The case for Nvidia is clear – they are in the dominant position for AI compute at just the moment when AI has become incredibly important to seemingly everyone. They have locked up the marketing for Training semis and have a clear lead in data center inference semis. The right product at the right time, all protected by a software barrier in the form of Cuda.

By contrast, Qualcomm has developed some very performative AI IP which they include in their Snapdragon processors. They ran demos of this at Mobile World Congress in March, and we suspect they have a very capable solution for the latest generative models like Chat GPT. Their chief competitor, Meidatek, has not demonstrated much on the AI front. Only Apple has anything comparable in the form of the AI blocs on their A-Series processor in the iPhone, but we suspect Qualcomm’s solution outperforms even that on many metrics. The trouble is Qualcomm has no easy way to monetize this advantage.

This is not caused by a failure in Qualcomm’s strategy, instead it demonstrates their position in the market. As we noted in our piece on the AI Semis landscape, the market for edge inference AIs is big, much bigger than the market for training semis, but these functions are unlikely to require standalone chips. Most of the market for edge inference semis is likely to come in the form of Systems on a Chip (SoCs) which incorporate a number of functions sometimes including AI math.

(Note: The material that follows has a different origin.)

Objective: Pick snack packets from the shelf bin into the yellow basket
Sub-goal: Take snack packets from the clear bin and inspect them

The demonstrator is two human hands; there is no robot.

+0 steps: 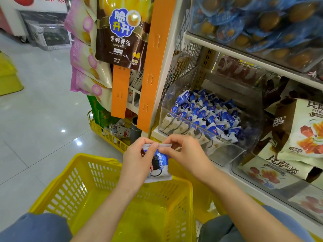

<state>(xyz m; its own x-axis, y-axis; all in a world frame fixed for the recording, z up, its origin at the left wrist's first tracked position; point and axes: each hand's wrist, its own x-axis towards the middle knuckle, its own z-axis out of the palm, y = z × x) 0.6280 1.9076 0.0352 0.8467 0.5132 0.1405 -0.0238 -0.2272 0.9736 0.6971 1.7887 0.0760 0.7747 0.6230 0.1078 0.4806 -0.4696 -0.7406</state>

And there are many reasons to think that AI capabilities on the edge are going to be important. The economics of AI inference are proving to be punishing. The hyperscalers are having to invest massively to support these calculations. The market really needs these workloads to be pushed to the edge, and offloading GPT-type requests to on-device smartphone AI blocs is going to be critical as these systems get more widely deployed. There are also major security and privacy considerations pushing the importance of edge inference. Still, that is all going to occur in SoCs, which is already a fairly mature market.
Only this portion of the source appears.